— WORK INSTRUCTIONS —
Look through the material below and count the lines with the string "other". Report only the count.

— DATA BELOW —

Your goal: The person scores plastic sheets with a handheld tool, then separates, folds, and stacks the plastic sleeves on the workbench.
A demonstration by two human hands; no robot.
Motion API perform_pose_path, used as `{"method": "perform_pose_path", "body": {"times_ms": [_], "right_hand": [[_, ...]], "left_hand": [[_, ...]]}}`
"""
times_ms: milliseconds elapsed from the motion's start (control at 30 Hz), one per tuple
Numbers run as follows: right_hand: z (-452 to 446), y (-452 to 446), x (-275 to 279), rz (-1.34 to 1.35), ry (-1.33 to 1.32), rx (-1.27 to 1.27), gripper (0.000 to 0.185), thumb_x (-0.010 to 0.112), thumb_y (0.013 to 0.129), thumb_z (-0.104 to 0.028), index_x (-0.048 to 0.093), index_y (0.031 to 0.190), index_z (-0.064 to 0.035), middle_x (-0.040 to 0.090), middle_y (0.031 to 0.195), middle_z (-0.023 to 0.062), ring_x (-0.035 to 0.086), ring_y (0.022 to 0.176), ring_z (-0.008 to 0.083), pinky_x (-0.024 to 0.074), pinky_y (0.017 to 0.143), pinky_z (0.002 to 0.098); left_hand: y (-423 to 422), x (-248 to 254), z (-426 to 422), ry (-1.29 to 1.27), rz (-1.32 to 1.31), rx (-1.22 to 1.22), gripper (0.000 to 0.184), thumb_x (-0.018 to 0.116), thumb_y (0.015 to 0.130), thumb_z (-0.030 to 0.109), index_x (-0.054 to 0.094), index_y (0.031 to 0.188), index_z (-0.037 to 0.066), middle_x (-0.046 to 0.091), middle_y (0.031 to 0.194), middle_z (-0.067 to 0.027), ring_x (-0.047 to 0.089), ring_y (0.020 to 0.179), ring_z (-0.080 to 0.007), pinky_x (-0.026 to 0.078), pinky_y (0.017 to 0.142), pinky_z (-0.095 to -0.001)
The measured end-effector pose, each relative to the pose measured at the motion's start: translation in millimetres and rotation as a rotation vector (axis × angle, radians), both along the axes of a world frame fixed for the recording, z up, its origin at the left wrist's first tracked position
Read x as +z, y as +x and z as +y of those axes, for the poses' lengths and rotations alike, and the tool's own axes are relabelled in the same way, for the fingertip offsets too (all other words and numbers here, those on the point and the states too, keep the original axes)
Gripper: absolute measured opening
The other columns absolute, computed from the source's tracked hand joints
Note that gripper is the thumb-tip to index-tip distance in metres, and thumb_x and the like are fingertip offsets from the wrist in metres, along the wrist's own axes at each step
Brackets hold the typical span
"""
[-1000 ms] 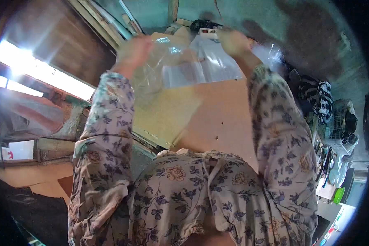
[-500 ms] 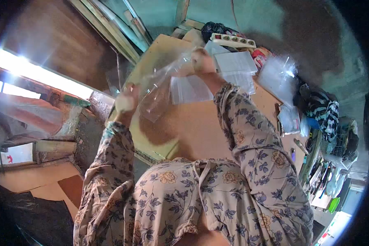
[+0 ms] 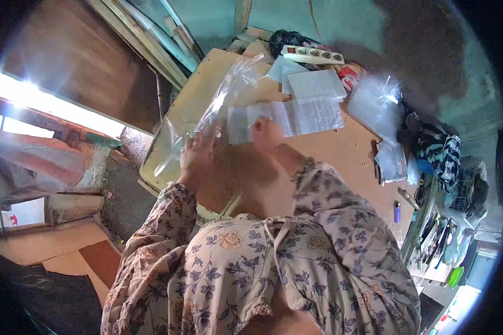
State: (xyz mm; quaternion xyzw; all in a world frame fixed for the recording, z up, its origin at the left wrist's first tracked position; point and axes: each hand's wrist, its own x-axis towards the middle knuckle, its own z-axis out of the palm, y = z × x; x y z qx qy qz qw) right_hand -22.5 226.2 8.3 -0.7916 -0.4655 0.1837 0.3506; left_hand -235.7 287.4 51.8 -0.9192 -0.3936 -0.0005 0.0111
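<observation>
My left hand [image 3: 198,157] lies with its fingers stretched out at the lower end of a crumpled clear plastic bag [image 3: 229,86]. The bag runs up and away across the table, and a loose clear piece of plastic [image 3: 170,146] is just left of that hand. Blurred by motion, my right hand [image 3: 271,138] is over the near edge of a row of flat translucent plastic bags [image 3: 313,116]. Its fingers look bent, but whether they grip a bag cannot be made out. More flat bags [image 3: 317,84] are stacked behind the row.
The work table [image 3: 318,167] has a white power strip [image 3: 312,54] along its back. Shiny plastic packs [image 3: 376,103] lie at the right, with a small box [image 3: 391,162] and a purple lighter [image 3: 397,212] nearer. Long boards [image 3: 145,44] lean at the back left.
The clear plastic, earlier stretched between both raised hands, now lies on the table's left side. My left hand has come down onto its end; my right hand has moved down to the flat bags.
</observation>
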Motion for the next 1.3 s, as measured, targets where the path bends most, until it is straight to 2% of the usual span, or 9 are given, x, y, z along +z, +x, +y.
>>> {"method": "perform_pose_path", "body": {"times_ms": [233, 333, 433, 600, 733, 833, 1033, 1100, 1300], "right_hand": [[-108, 77, 88, 0.756, 0.441, -0.281, 0.003, 0.057, 0.078, -0.005, 0.057, 0.078, -0.0025, 0.059, 0.073, 0.0065, 0.057, 0.07, 0.0121, 0.0448, 0.061, 0.024], [-149, 90, 121, 0.773, 0.642, -0.385, 0.005, 0.055, 0.079, 0.001, 0.057, 0.082, -0.0016, 0.059, 0.079, 0.0047, 0.056, 0.072, 0.012, 0.0442, 0.064, 0.0224], [-176, 81, 142, 0.68, 0.618, -0.281, 0.009, 0.056, 0.078, 0.003, 0.057, 0.087, -0.0003, 0.057, 0.075, 0.0029, 0.055, 0.07, 0.0106, 0.0435, 0.064, 0.0214], [-202, 57, 151, 0.808, 0.605, -0.233, 0.004, 0.058, 0.08, -0.001, 0.055, 0.084, -0.0019, 0.056, 0.073, 0.0015, 0.053, 0.068, 0.0093, 0.0433, 0.064, 0.021], [-218, 49, 158, 1.041, 0.781, -0.207, 0.005, 0.058, 0.082, -0.005, 0.053, 0.079, -0.0049, 0.055, 0.072, 0.0001, 0.052, 0.067, 0.0085, 0.0421, 0.059, 0.0215], [-241, 49, 172, 1.014, 0.885, -0.184, 0.004, 0.055, 0.083, -0.006, 0.053, 0.08, -0.0061, 0.055, 0.073, 0.0003, 0.052, 0.067, 0.0088, 0.0417, 0.058, 0.0217], [-322, 64, 219, 0.704, 1.297, -0.22, 0.002, 0.052, 0.084, -0.006, 0.051, 0.082, -0.0061, 0.057, 0.084, 0.0068, 0.057, 0.077, 0.0179, 0.047, 0.066, 0.0291], [-343, 57, 240, 0.629, 1.361, -0.234, 0.003, 0.051, 0.085, -0.006, 0.05, 0.083, -0.005, 0.057, 0.091, 0.0106, 0.058, 0.083, 0.0222, 0.0507, 0.073, 0.0349], [-373, 35, 258, 0.415, 1.4, -0.311, 0.01, 0.054, 0.079, 0.005, 0.05, 0.082, -0.0039, 0.058, 0.082, 0.0102, 0.057, 0.077, 0.0197, 0.0488, 0.074, 0.0313]], "left_hand": [[21, 15, -10, -0.185, 0.014, -0.013, 0.043, 0.047, 0.081, 0.024, 0.044, 0.124, 0.021, 0.037, 0.13, -0.0122, 0.037, 0.114, -0.0403, 0.035, 0.092, -0.0483], [53, 36, -33, 0.057, -0.191, -0.138, 0.054, 0.053, 0.077, 0.033, 0.04, 0.126, 0.013, 0.039, 0.128, -0.0183, 0.036, 0.116, -0.0389, 0.028, 0.096, -0.0514], [103, 60, -73, -0.56, -0.623, -0.464, 0.065, 0.061, 0.074, 0.03, 0.035, 0.126, 0.002, 0.035, 0.13, -0.0228, 0.035, 0.119, -0.0379, 0.03, 0.098, -0.0448], [161, 97, -153, -0.741, -0.822, -0.609, 0.08, 0.065, 0.072, 0.028, 0.021, 0.133, 0.003, 0.033, 0.13, -0.0248, 0.034, 0.121, -0.0376, 0.029, 0.099, -0.0438], [180, 49, -156, -0.326, -0.702, -0.714, 0.087, 0.066, 0.071, 0.029, 0.013, 0.135, 0.006, 0.03, 0.132, -0.0245, 0.029, 0.124, -0.0376, 0.026, 0.099, -0.049], [173, 13, -152, -0.327, -0.226, -0.341, 0.09, 0.065, 0.071, 0.03, 0.008, 0.137, 0.009, 0.024, 0.136, -0.0228, 0.021, 0.127, -0.0367, 0.024, 0.099, -0.0521], [161, -29, -144, -0.199, -0.088, -0.368, 0.061, 0.061, 0.074, 0.033, 0.04, 0.125, 0.008, 0.037, 0.13, -0.0176, 0.032, 0.122, -0.0332, 0.027, 0.097, -0.0495], [176, -26, -138, -0.212, -0.043, -0.42, 0.039, 0.059, 0.074, 0.031, 0.056, 0.103, 0.005, 0.052, 0.112, -0.0182, 0.051, 0.104, -0.032, 0.04, 0.086, -0.0453], [246, -22, -76, -0.242, -0.148, -0.191, 0.037, 0.043, 0.082, 0.04, 0.058, 0.095, 0.008, 0.062, 0.084, -0.0141, 0.059, 0.081, -0.0341, 0.045, 0.075, -0.0453]]}}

— TASK ANSWER —
2